On the one hand, it was Silverstone, and the RS-GP is innately good at Silverstone. You don’t need to dig too deep in the classification to find supporting evidence – just see the race Miguel Oliveira had in the RNF-run 2022 Aprilia. The arrival of rain and his confidence in the face of said rain did help him to a fifth-place finish, but he was already having a great ride even before weather had intervened.

On the other hand, the fact Espargaro won from 12th can’t help but be encouraging, strongly suggesting that on pure performance Aprilia didn’t just have the measure of Ducati but had it and all of the other rival marques pretty well covered.

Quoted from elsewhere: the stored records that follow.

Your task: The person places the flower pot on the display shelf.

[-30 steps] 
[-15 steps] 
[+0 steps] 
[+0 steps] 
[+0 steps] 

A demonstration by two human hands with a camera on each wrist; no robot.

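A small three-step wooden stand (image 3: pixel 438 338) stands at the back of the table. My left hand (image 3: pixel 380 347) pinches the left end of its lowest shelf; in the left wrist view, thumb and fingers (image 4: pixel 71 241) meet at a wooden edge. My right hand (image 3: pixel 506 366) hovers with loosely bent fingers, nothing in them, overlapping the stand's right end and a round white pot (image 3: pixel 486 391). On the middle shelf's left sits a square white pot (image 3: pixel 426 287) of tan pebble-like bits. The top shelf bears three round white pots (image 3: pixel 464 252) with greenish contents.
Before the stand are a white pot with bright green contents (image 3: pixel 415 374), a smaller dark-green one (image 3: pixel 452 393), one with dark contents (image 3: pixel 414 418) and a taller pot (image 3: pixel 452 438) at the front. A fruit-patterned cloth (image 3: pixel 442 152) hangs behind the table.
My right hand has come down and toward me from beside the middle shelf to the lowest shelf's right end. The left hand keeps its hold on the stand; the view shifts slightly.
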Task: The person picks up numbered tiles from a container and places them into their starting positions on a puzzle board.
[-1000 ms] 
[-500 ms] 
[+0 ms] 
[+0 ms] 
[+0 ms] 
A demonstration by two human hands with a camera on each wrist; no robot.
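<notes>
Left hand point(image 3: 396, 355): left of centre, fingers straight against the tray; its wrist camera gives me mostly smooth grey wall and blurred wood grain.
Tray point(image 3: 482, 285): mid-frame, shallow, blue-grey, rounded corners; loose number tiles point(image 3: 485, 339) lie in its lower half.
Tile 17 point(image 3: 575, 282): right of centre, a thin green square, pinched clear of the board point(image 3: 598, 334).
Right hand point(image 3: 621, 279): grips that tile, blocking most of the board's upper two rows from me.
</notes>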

The stop-and-go Red Bull Ring – which will apparently feature some more new Aprilia bits – is likely to provide a significant litmus test, and perhaps a reality check for Espargaro’s claim from earlier in the season that the RS-GP is a pretty good bike more or less everywhere, just with multiple Achilles’ heels that make its results lesser than its pace.

But in any case, even if Aprilia could’ve and maybe should’ve won before Silverstone this year, it feels unlikely that it will have won as convincingly as this.

After the win, Espargaro described his RS-GP as “very competitive but still not the best bike”. Silverstone was the first strong bit of evidence in a long time that it can be the best bike.